#### PROBLEM TO WORK ON
Beneath this instruction is a listing; print exactly the lines in it starting at the line that contains "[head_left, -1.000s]" and going through the line that contains "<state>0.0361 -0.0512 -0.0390".

#### EXTRACTED DATA
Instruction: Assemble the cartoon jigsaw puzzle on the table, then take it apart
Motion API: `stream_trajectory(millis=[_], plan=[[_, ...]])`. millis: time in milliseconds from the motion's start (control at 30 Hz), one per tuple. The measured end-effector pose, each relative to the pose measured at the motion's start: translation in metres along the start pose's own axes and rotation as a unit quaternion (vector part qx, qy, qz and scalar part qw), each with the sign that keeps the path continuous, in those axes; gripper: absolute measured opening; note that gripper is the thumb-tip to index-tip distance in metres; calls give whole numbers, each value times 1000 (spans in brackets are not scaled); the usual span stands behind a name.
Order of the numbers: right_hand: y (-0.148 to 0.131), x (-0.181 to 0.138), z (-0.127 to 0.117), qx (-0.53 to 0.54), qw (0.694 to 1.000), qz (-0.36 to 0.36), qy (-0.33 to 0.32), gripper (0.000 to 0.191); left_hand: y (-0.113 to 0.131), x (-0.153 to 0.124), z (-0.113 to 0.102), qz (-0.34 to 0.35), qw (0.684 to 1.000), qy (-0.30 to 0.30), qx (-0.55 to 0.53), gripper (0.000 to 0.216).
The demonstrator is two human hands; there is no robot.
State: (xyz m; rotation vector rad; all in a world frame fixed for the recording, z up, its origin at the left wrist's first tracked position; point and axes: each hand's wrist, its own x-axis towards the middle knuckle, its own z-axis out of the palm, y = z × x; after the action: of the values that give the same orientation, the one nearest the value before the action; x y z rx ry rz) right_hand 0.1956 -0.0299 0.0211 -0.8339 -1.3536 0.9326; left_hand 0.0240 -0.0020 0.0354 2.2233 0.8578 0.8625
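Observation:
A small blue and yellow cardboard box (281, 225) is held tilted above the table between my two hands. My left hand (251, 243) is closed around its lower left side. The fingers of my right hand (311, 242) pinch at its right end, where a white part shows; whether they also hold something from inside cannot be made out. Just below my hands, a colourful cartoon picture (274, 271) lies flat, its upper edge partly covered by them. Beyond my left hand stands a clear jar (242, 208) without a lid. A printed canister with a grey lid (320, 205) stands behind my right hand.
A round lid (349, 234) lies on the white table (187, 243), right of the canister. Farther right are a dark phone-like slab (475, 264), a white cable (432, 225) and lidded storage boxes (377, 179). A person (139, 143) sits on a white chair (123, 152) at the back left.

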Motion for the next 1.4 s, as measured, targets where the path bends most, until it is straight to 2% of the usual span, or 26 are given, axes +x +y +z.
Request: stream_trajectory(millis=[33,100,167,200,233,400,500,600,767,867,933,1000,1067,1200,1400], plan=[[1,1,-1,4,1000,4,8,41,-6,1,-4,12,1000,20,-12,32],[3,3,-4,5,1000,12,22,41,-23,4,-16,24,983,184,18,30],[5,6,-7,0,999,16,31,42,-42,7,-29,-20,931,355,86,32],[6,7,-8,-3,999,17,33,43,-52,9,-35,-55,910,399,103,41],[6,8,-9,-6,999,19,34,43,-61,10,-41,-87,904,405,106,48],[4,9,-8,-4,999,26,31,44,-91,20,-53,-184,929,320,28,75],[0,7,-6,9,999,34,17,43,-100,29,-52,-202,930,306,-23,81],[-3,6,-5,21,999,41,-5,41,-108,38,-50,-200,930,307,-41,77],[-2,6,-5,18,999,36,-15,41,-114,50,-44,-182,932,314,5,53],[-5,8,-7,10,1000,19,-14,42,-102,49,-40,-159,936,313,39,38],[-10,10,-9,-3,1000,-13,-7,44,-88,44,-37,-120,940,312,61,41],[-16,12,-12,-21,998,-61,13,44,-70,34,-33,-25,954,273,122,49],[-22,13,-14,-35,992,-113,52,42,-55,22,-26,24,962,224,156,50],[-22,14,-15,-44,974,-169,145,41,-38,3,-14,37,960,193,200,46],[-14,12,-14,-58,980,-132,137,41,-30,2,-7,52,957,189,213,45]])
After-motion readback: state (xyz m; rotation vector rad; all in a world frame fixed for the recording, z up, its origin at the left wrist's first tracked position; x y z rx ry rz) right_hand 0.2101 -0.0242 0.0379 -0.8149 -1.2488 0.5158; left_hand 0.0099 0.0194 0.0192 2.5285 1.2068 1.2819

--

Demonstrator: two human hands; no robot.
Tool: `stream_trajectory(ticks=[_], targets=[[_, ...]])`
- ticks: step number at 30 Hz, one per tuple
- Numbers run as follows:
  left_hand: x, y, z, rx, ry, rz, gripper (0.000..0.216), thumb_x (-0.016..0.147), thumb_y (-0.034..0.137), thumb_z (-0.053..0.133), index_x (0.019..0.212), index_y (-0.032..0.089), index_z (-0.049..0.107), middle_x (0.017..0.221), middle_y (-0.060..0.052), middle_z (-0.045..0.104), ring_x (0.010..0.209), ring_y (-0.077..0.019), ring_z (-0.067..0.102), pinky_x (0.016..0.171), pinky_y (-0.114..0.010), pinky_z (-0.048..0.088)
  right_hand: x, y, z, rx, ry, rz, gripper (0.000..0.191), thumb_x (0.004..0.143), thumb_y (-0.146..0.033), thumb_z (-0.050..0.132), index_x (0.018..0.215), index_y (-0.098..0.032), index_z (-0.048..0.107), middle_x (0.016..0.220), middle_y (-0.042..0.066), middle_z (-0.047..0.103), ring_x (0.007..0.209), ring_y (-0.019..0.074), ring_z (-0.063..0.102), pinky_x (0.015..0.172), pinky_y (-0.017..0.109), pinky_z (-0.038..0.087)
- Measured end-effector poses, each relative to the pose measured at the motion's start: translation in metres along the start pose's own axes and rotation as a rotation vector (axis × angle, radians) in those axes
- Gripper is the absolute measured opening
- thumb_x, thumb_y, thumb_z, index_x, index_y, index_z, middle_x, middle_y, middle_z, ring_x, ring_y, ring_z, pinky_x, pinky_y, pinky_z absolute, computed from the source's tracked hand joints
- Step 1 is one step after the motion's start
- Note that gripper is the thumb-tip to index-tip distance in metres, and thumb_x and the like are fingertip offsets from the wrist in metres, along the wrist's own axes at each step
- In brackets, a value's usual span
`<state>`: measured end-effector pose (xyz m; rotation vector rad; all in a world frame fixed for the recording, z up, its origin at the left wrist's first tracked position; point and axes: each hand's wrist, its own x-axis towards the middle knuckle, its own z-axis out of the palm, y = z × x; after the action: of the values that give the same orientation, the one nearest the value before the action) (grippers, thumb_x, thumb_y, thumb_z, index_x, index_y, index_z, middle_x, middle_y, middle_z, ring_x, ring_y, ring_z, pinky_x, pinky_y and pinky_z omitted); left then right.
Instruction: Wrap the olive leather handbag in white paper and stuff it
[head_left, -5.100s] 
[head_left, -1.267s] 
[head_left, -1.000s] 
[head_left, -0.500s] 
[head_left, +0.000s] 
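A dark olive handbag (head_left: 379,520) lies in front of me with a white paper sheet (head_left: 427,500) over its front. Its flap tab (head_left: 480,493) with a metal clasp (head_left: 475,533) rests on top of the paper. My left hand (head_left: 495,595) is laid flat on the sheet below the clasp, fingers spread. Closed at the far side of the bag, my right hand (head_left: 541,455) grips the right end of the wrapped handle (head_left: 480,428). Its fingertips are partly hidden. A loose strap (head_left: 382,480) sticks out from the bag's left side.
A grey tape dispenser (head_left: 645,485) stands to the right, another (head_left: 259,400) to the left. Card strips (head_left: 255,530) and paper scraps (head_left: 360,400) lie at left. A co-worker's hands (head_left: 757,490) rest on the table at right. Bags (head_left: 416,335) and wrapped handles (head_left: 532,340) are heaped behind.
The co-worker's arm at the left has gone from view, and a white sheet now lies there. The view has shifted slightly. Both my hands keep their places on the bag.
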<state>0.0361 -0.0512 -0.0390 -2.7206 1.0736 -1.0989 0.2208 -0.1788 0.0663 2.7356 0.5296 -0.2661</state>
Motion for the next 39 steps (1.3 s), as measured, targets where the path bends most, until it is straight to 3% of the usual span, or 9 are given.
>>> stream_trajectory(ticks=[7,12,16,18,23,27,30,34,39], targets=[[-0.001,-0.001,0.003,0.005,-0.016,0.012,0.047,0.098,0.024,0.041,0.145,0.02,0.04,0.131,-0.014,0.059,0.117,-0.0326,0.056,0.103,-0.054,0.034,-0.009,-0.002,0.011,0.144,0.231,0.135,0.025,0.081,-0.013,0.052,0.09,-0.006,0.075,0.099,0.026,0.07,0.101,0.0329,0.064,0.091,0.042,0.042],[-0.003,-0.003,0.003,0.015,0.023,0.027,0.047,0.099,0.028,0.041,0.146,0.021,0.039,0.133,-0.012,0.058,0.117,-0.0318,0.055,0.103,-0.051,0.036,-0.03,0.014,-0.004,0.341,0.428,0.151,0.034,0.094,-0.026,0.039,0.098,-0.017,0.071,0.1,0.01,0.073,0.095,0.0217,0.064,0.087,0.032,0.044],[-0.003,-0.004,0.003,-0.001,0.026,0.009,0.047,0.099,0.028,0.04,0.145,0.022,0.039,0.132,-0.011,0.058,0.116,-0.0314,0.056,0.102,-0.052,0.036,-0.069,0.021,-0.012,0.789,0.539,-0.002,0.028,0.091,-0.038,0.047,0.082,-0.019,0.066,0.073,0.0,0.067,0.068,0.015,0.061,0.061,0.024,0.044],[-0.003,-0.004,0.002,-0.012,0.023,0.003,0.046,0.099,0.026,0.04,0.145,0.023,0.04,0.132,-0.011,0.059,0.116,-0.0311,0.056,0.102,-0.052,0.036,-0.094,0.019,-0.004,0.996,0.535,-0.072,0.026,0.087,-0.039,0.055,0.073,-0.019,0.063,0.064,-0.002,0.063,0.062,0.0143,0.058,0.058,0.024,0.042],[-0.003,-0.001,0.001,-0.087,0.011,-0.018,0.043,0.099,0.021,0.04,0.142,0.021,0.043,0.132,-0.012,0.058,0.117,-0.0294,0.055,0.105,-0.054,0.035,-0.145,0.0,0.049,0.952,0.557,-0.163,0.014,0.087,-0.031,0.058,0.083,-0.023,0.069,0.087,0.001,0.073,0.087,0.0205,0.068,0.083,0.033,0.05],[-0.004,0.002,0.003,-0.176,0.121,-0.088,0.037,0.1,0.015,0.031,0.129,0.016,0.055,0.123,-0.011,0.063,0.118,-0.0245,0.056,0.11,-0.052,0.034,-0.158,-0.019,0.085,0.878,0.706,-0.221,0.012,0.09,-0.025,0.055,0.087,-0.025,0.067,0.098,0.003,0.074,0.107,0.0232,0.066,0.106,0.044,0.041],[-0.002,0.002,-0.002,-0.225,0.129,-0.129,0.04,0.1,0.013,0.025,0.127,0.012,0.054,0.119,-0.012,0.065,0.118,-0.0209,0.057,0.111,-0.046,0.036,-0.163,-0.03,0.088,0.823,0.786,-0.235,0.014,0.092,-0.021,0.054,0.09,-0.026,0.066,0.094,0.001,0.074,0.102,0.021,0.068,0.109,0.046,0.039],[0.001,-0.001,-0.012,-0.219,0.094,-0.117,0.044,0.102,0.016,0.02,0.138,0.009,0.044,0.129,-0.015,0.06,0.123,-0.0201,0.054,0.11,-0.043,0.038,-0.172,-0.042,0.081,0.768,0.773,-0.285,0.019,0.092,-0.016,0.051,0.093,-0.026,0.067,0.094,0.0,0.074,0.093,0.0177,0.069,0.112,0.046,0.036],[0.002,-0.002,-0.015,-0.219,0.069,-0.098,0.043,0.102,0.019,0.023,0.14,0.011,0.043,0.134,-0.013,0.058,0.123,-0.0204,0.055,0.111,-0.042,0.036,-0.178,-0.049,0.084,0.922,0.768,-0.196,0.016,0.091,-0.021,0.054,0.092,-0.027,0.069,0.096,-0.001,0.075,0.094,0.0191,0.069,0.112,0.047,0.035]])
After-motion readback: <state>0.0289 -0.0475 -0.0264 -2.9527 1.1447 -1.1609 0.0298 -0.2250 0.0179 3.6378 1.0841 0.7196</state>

#### TASK RESULT
[head_left, -1.000s] 
[head_left, -0.500s] 
[head_left, +0.000s] 
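A dark olive handbag (head_left: 379,520) lies in front of me with a white paper sheet (head_left: 427,500) over its front. Its flap tab (head_left: 480,493) with a metal clasp (head_left: 475,533) rests on top of the paper. My left hand (head_left: 495,595) is laid flat on the sheet below the clasp, fingers spread. Closed at the far side of the bag, my right hand (head_left: 541,455) grips the right end of the wrapped handle (head_left: 480,428). Its fingertips are partly hidden. A loose strap (head_left: 382,480) sticks out from the bag's left side.
A grey tape dispenser (head_left: 645,485) stands to the right, another (head_left: 259,400) to the left. Card strips (head_left: 255,530) and paper scraps (head_left: 360,400) lie at left. A co-worker's hands (head_left: 757,490) rest on the table at right. Bags (head_left: 416,335) and wrapped handles (head_left: 532,340) are heaped behind.
The co-worker's arm at the left has gone from view, and a white sheet now lies there. The view has shifted slightly. Both my hands keep their places on the bag.
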<state>0.0361 -0.0512 -0.0390 -2.7206 1.0736 -1.0989 0.2208 -0.1788 0.0663 2.7356 0.5296 -0.2661</state>

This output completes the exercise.